GIVEN RECORDS:

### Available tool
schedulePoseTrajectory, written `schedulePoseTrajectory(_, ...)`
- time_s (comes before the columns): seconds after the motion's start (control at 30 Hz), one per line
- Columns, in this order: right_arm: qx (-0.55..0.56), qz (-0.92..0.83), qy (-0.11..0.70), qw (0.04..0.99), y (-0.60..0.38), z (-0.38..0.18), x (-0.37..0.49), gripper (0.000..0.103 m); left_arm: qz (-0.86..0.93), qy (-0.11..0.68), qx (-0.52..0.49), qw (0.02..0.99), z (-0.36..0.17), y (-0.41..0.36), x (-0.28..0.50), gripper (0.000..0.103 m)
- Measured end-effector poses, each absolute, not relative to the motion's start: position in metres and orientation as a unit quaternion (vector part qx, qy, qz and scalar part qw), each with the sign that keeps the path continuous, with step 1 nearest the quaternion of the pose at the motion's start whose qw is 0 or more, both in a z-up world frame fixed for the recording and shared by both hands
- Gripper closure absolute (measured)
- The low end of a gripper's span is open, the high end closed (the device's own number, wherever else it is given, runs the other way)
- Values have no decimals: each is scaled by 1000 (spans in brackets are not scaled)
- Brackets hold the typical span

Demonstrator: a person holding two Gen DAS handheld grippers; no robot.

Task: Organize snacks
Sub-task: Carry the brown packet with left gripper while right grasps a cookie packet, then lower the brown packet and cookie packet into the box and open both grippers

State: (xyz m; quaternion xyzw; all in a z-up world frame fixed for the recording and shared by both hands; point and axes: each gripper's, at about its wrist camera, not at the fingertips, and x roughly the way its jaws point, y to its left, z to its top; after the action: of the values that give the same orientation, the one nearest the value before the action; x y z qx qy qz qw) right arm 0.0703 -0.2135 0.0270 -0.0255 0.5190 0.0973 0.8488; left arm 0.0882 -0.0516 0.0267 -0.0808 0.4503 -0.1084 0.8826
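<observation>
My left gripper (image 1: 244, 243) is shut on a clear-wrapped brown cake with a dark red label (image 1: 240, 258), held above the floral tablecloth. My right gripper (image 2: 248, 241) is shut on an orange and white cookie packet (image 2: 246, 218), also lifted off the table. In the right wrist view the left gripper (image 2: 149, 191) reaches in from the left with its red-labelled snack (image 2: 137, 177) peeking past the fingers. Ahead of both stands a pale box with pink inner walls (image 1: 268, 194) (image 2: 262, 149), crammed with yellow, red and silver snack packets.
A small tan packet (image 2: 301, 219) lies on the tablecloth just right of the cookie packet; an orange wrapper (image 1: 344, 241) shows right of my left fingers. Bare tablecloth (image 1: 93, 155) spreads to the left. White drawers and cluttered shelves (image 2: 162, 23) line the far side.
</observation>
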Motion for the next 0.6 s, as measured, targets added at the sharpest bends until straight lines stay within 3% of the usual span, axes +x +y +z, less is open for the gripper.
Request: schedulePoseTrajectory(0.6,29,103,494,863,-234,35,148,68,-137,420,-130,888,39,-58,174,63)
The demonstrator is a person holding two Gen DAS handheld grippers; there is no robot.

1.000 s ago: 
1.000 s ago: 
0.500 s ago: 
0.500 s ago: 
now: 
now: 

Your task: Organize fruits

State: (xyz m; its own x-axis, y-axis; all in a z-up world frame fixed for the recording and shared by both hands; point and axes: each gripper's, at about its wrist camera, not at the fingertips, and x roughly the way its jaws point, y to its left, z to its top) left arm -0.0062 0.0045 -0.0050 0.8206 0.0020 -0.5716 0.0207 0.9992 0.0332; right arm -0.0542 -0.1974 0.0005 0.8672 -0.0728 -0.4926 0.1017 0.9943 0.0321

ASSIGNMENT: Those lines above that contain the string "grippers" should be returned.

FINISHED EXERCISE:
Demonstrator: a person holding two Gen DAS handheld grippers; no robot.
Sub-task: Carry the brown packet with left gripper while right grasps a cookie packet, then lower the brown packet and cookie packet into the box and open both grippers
The demonstrator is a person holding two Gen DAS handheld grippers; there is no robot.

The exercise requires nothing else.